Learn how alerts work, and how to create and examine them.

With Wavefront, you can create smart alerts that dynamically filter noise and capture true anomalies.

  • Specify one or more alert targets that receive the alert notification(s).
  • Create a multi-threshold alert to notify different targets depending on alert severity.
  • View an image of the chart in the alert notification and click a link to see the alert in context.
  • Examine firing alerts in Alert Viewer to get context.

The end result is fewer false alerts and faster remediation when real issues occur.

Wavefront Alerts

An alert defines:

  • The condition under which metric values indicate a system problem.
  • One or more targets to notify when the condition evaluates to true or false for a specified period of time.
  • Optionally, information about the alert notification format.

Wavefront supports classic alerts, where each alert has one preset severity, and multi-threshold alerts, where an alert can have different severities for different threshold values.

How to Create an Alert – The Basics

You can create an alert from any chart, or from the Create Alert page. The basic process is the same.

  1. Specify the alert condition, for example, CPU utilization is less than 70%.
  2. Optionally use backtesting to see how often the alert fires and adjust the threshold.
  3. Add an alert target, that is, specify who will receive the alert and how (e.g., email or PagerDuty), then save the alert.
Video of alert creation overview

The rest of this page explains:

  • How you can fine-tune the process to get just the right number of alerts to just the right people.
  • How to create alerts and customize the condition and the target.
  • How to create multi-threshold alerts, which can send notifications to different targets based on the severity of the problem.

Alert Condition

The alert condition is a query language expression that defines the threshold for an alert.

  • If an alert’s Condition field is set to a conditional expression, for example ts("requests.latency") > 195, then all data values that satisfy the condition are marked as true (1) and all data values that do not satisfy the condition are marked as false (0).
  • If the Condition field is set to a base ts(), hs(), etc. expression, for example ts("cpu.loadavg.1m"), then all non-zero data values are marked as true and all zero data values are marked as false. If there is no reported data, then values are neither true nor false.

An alert fires when a metric stays at a value that indicates a problem for the specified amount of time.

  • A classic alert sends a notification with the specified severity to all specified targets.
  • A multi-threshold alert allows you to specify multiple severities and a different target for each severity. Each target is notified if the condition is met when the alert changes state.

Alert Target

Each alert is associated with one or more alert targets. The alert target specifies who to notify when the alert changes state.

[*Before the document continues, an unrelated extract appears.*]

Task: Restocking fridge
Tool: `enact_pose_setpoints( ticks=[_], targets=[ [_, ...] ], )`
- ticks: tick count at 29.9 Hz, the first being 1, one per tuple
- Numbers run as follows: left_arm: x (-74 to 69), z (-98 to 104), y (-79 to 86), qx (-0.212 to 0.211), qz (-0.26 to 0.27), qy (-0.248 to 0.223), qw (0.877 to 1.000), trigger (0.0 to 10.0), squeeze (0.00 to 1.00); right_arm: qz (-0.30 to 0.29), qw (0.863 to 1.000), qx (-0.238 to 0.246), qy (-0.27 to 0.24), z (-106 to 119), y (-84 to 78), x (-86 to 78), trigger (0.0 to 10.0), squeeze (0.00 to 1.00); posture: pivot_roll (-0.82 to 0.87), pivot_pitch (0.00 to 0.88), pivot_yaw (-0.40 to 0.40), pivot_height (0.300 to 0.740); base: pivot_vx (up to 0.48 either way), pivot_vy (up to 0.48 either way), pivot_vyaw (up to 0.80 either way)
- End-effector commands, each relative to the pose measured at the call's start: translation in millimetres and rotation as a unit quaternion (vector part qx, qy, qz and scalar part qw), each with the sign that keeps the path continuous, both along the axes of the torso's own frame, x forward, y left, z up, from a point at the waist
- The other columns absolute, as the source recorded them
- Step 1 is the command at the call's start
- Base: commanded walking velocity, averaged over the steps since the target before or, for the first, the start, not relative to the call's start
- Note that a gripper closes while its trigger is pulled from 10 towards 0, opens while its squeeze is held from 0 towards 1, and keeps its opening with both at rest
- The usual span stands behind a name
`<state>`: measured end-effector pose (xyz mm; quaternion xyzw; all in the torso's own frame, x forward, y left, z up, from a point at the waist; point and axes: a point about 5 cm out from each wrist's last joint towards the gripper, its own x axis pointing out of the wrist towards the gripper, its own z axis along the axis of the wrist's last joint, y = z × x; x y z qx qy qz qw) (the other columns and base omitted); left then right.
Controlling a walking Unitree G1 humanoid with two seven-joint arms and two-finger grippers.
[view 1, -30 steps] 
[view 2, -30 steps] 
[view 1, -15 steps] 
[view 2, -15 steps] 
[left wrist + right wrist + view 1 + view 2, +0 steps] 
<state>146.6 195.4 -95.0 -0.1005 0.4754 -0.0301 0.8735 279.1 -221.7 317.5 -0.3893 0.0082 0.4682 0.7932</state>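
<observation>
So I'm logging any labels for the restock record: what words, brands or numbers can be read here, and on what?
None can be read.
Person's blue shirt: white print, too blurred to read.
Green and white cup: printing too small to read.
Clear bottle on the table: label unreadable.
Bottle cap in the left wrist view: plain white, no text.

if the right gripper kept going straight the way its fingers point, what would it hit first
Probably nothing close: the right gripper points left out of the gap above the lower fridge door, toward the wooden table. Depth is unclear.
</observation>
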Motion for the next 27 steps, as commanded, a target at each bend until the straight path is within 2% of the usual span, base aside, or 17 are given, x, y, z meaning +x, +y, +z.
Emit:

  • For classic alerts, you specify a (single) severity and one or more corresponding alert targets. You can set up email, PagerDuty, and custom alert targets.
  • For multi-threshold alerts, you can specify a different alert target for each threshold, for example, an email target when the alert reaches the INFO threshold and a PagerDuty target when the alert reaches the SEVERE threshold. You can specify only custom alert targets, but it’s easy to set up a custom email or PagerDuty alert target.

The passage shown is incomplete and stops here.